Kaul of ChrysCapital believes that while Daiichi Sankyo acquired Ranbaxy as a strategic asset for global footprints in the pure generics and branded generics space, it appeared quite clueless in extracting synergies or leverage from this platform since it seemingly didn’t have an integration strategy in place. Ranjit Shahani, managing director of pharma major Novartis, points out that Daiichi Sankyo did not seem fully aware about the regulatory non-compliance issues of Ranbaxy, which kept cropping up and surprising it. Daiichi, he says, always seemed to be firefighting.
Instead of wasting time, money, and energy in fixing the Ranbaxy factories, explains Adige, Daiichi Sankyo should have concentrated on using the facilities in India for markets in India, Europe, Japan, and the rest of the world because they have regulatory clearance in all these countries. “For the U.S. market, it would have been prudent to use Ranbaxy’s facilities in New Jersey (Ohm Labs), and set up an additional plant there for drug formulations even if it meant lower margins,” he adds.

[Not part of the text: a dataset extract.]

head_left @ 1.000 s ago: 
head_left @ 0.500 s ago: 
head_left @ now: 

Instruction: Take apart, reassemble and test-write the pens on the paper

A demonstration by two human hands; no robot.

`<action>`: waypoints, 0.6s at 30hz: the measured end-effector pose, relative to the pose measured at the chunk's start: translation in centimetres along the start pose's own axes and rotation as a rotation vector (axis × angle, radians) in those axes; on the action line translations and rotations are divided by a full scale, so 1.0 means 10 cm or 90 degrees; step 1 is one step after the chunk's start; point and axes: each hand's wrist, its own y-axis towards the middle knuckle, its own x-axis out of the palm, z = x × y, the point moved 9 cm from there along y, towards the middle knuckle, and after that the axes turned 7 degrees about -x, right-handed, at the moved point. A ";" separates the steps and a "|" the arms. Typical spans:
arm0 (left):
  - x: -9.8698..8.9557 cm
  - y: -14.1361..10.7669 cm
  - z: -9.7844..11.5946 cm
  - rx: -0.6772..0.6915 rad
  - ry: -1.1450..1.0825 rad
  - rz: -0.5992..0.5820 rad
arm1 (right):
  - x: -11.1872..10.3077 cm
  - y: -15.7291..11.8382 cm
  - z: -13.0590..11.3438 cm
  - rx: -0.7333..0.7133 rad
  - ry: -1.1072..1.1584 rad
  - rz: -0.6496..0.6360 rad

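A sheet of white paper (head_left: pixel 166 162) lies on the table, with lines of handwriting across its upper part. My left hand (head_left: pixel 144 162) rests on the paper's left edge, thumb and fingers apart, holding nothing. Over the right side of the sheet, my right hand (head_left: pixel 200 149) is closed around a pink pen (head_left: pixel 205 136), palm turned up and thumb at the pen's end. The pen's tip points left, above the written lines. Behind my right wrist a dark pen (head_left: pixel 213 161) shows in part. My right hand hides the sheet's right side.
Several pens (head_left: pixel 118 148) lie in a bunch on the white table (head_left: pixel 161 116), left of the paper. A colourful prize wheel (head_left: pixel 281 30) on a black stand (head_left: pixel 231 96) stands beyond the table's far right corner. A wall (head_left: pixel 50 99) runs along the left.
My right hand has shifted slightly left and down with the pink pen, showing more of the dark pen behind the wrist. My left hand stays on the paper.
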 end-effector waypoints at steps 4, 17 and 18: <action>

Kaul offers a note of hope in all this: “At least the merger will provide some direction and leadership, which were lacking for some time now.”
The real question, says Adige, is not whether Sun Pharma can rescue Ranbaxy but whether its new owner, the second-richest man in India, can create value in the merged entity. Shanghvi and Makov have shown that they can pull off magic with mergers.
Makov had been hired by Shanghvi a couple of years ago from Israeli rival Teva, the world’s No. 1 generics company, where he was known as a mergers-and-acquisitions wizard. That experience is coming in handy: Since Makov came in, Sun has focussed more on acquisitions and tie-ups—seven since 2012, including Ranbaxy. According to an industry executive, who has access to Sun’s senior management, the company is said to be building another war chest to continue picking up attractive assets.
This is apart from the cash balance of $1.5 billion that Sun is sitting on, to say nothing of the awe-inspiring debt-to-equity ratio of 0.13. Clearly, Sun will find it easy to take on debt to fund any large-scale acquisition.
That the company is placing a premium on this route to growth is underlined by the appointment of Arvind Kumar, a former M&A executive at companies such as Reliance Industries and JSW Steel, to head its acquisitions team.
Shahani of Novartis agrees that Sun has more inorganic headroom, but he looks at a slightly different scenario than most analysts. He reckons that the reason Shanghvi hired Makov from Teva, and the reason he has been so aggressively snapping up competitors, including Ranbaxy, is because there’s a hugely audacious gamble in the offing. “Sun will buy Teva”—which is almost double the size of Sun and Ranbaxy put together—”in the next few years,” says Shahani. “You heard it from me first.”
In this version of the future, Ranbaxy’s destiny is to support Sun’s bravado. Will it have a role in the bold new world? The answer to that may be a bitter pill for one of Indian pharma’s most storied names.